StringSplitter
- NAME
- INSTALLATION
- SYNOPSIS
- DESCRIPTION
- WHY?
- CAVEATS
- COMPATIBILITY
- VERSION
- SEE ALSO
- AUTHOR
- COPYRIGHT AND LICENSE
NAME
StringSplitter - String#split
on steroids
INSTALLATION
gem "string_splitter"
SYNOPSIS
require "string_splitter"
ss = StringSplitter.new
Same as String#split
ss.split("foo bar baz")
ss.split("foo bar baz", " ")
ss.split("foo bar baz", /\s+/)
# => ["foo", "bar", "baz"]
ss.split("foo", "")
ss.split("foo", //)
# => ["f", "o", "o"]
ss.split("", "...")
ss.split("", /.../)
# => []
Split at the first delimiter
ss.split("foo:bar:baz:quux", ":", at: 1)
ss.split("foo:bar:baz:quux", ":", select: 1)

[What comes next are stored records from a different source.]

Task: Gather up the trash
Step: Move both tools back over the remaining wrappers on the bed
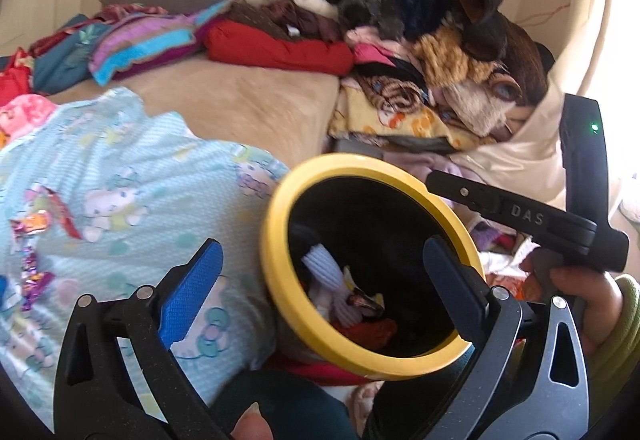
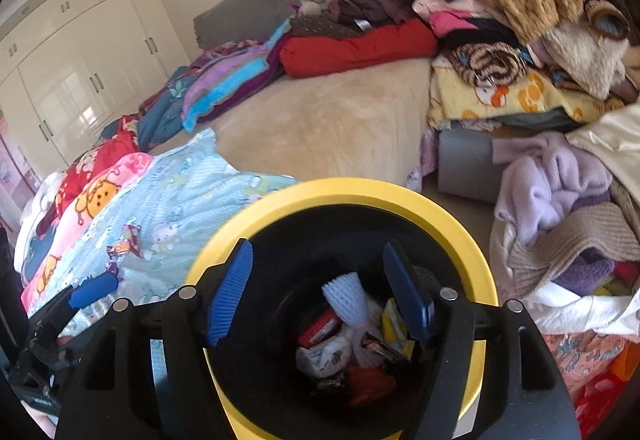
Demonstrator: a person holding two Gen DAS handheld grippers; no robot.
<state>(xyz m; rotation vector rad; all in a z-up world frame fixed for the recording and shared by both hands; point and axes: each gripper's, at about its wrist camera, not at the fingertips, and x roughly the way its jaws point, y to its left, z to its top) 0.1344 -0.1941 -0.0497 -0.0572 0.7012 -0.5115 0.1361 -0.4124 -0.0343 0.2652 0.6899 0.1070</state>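
Yellow-rimmed bin [image 2: 344, 196] is seen at the bed's near edge, trash inside. Right gripper [image 2: 320, 296] is spread empty over it; left gripper [image 1: 320, 288] gapes empty. Drop judged done; wrappers [image 1: 28, 264] on blue blanket [image 1: 120, 176] are next.

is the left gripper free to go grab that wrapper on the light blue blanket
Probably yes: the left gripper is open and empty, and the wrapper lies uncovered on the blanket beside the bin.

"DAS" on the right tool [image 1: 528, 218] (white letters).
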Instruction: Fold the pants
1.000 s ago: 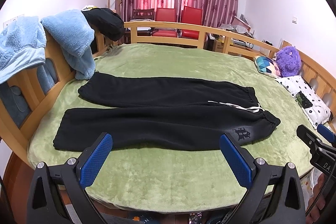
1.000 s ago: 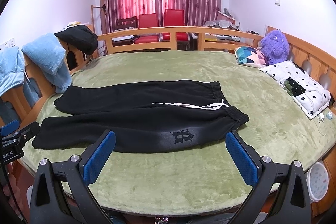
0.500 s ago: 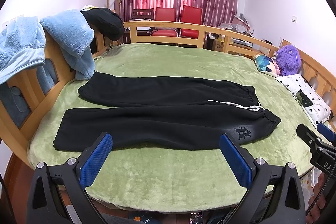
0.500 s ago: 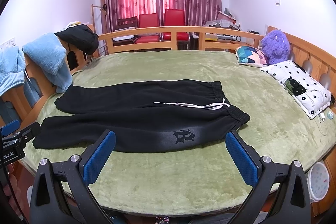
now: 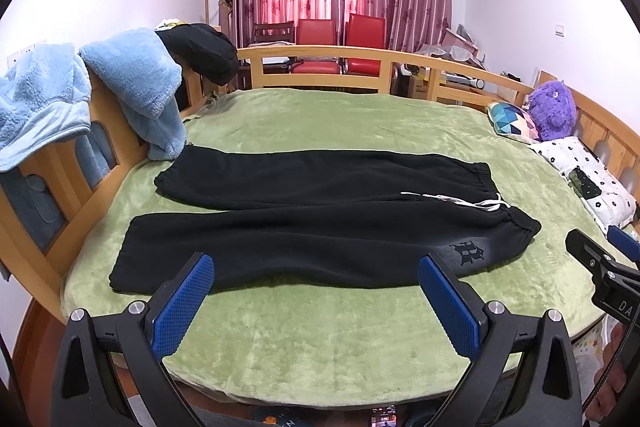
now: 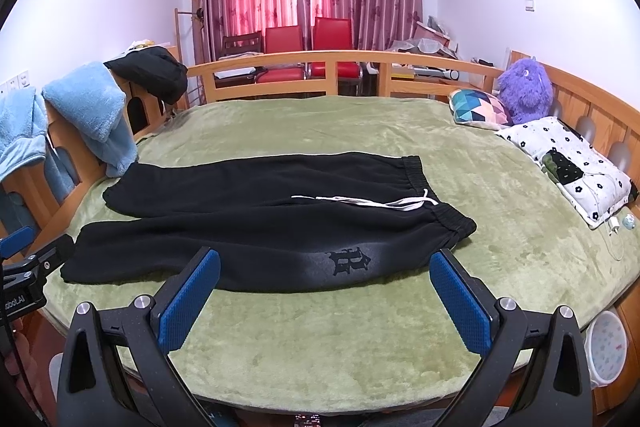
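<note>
Black pants (image 5: 320,223) (image 6: 256,223) lie flat across the green bed cover, legs to the left, waistband with white drawstring (image 5: 472,201) (image 6: 372,202) to the right, a dark logo on the near hip. My left gripper (image 5: 316,267) hovers open over the near bed edge, short of the near leg. My right gripper (image 6: 324,261) is open too, in front of the hip logo. Neither holds anything. The right gripper also shows at the right edge of the left wrist view, and the left gripper at the left edge of the right wrist view.
The green cover (image 5: 320,339) spreads over a round wooden bed. Blue fleece (image 5: 136,83) and a dark garment (image 5: 200,55) hang on the left rail. Pillows (image 6: 576,167) and a purple plush toy (image 6: 524,91) lie at right. Red chairs (image 5: 340,43) stand behind the far rail.
Both cameras have drifted very slightly; the pants sit marginally lower and rightward in view. Both grippers stay open, and the pants have not been touched.
</note>
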Tool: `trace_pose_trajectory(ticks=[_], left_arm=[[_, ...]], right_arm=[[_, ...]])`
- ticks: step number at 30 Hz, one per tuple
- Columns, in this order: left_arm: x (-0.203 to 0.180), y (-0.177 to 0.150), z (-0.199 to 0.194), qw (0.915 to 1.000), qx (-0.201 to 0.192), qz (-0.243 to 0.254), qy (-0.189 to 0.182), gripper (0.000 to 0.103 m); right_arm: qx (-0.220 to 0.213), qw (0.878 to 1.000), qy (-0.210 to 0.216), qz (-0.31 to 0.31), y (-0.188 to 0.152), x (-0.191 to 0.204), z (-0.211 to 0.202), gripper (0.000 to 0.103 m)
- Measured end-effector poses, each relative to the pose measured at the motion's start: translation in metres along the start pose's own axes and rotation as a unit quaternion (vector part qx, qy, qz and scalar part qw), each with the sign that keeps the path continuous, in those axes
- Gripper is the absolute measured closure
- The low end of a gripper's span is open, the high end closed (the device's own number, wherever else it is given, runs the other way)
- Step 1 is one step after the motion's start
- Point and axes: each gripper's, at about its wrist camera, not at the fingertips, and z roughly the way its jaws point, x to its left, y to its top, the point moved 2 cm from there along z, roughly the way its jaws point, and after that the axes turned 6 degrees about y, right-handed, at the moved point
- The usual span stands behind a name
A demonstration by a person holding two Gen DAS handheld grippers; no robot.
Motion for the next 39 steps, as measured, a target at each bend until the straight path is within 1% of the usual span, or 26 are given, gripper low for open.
trace_pose_trajectory(ticks=[2, 12, 16, 20, 23, 27, 28, 30, 32, 33, 35, 36, 37, 39], left_arm=[[0.001, 0.000, -0.001, 1.0000, -0.003, 0.000, 0.008, 0.000], [0.000, -0.001, -0.004, 0.9999, -0.004, -0.004, 0.010, 0.000], [-0.002, -0.001, 0.000, 1.0000, -0.001, -0.006, 0.008, 0.000], [-0.002, -0.001, 0.003, 0.9999, -0.005, -0.005, 0.010, 0.000], [-0.001, 0.001, 0.013, 0.9999, -0.002, -0.003, 0.011, 0.000], [0.004, 0.001, 0.032, 0.9999, 0.007, -0.007, 0.012, 0.000], [0.007, 0.001, 0.037, 0.9999, 0.008, -0.011, 0.008, 0.000], [0.015, -0.001, 0.045, 0.9996, 0.001, -0.025, -0.015, 0.000], [0.022, -0.004, 0.058, 0.9988, 0.007, -0.038, -0.029, 0.000], [0.026, -0.007, 0.067, 0.9986, 0.017, -0.043, -0.025, 0.000], [0.033, -0.011, 0.085, 0.9979, 0.038, -0.047, -0.022, 0.000], [0.037, -0.015, 0.096, 0.9977, 0.049, -0.044, -0.015, 0.000], [0.041, -0.018, 0.104, 0.9976, 0.057, -0.038, -0.002, 0.000], [0.053, -0.029, 0.126, 0.9962, 0.075, -0.029, 0.034, 0.000]], right_arm=[[0.000, 1.000, 0.003, 0.000, 0.001, 0.000, 0.000, 0.000], [-0.001, 1.000, 0.003, 0.006, 0.001, -0.003, -0.001, 0.000], [-0.004, 1.000, -0.002, -0.003, 0.001, -0.001, -0.001, 0.000], [-0.008, 1.000, 0.002, -0.002, 0.001, 0.000, 0.001, 0.000], [-0.015, 1.000, 0.002, 0.000, 0.004, -0.002, 0.007, 0.000], [-0.005, 1.000, -0.008, -0.003, 0.003, -0.007, 0.026, 0.000], [-0.002, 1.000, -0.012, -0.003, 0.003, -0.008, 0.031, 0.000], [0.006, 1.000, -0.006, 0.000, 0.001, -0.010, 0.042, 0.000], [0.017, 1.000, -0.002, 0.002, -0.001, -0.012, 0.055, 0.002], [0.021, 1.000, 0.000, 0.002, -0.003, -0.013, 0.063, 0.004], [0.035, 0.999, 0.006, -0.003, -0.008, -0.013, 0.079, 0.004], [0.049, 0.999, 0.008, -0.003, -0.013, -0.014, 0.093, 0.005], [0.060, 0.998, 0.010, -0.003, -0.017, -0.015, 0.104, 0.006], [0.076, 0.997, 0.015, -0.007, -0.026, -0.016, 0.124, 0.016]])
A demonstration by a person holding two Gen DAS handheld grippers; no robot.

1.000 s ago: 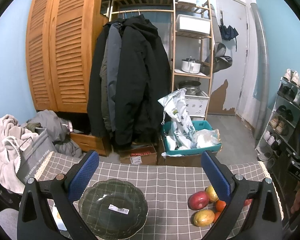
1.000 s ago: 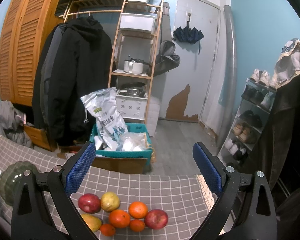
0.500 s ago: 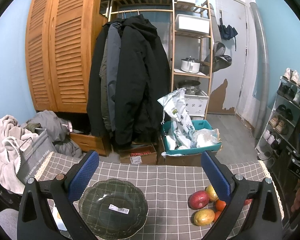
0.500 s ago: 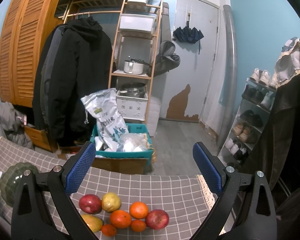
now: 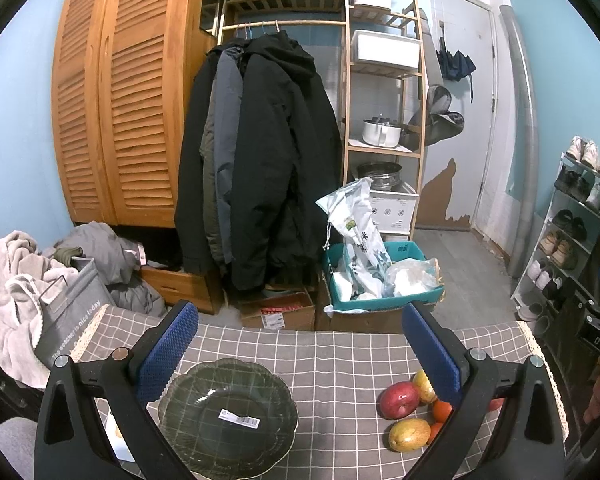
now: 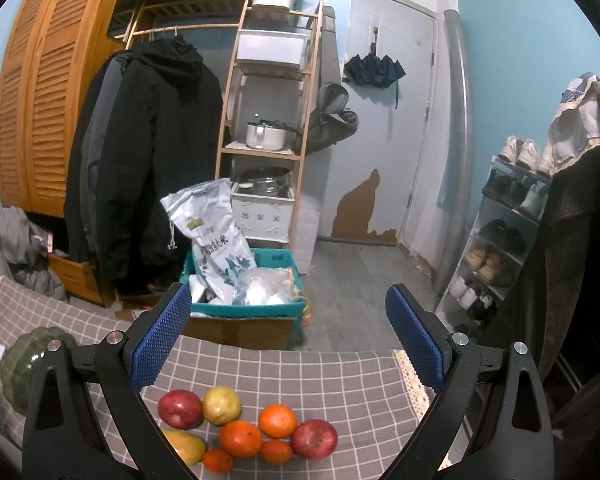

# => ["foo", "bar:baz:quux"]
Split at the last delimiter
ss.split("foo:bar:baz:quux", ":", at: -1)
# => ["foo:bar:baz", "quux"]
Split at multiple delimiter positions
ss.split("1:2:3:4:5:6:7:8:9", ":", at: [1..3, -1])
# => ["1", "2", "3", "4:5:6:7:8", "9"]
Split at all but the first and last delimiters
ss.split("1:2:3:4:5:6", ":", except: [1, -1])
ss.split("1:2:3:4:5:6", ":", reject: [1, -1])
# => ["1:2", "3", "4", "5:6"]
Split from the right
ss.rsplit("1:2:3:4:5:6:7:8:9", ":", at: [1..3, -1])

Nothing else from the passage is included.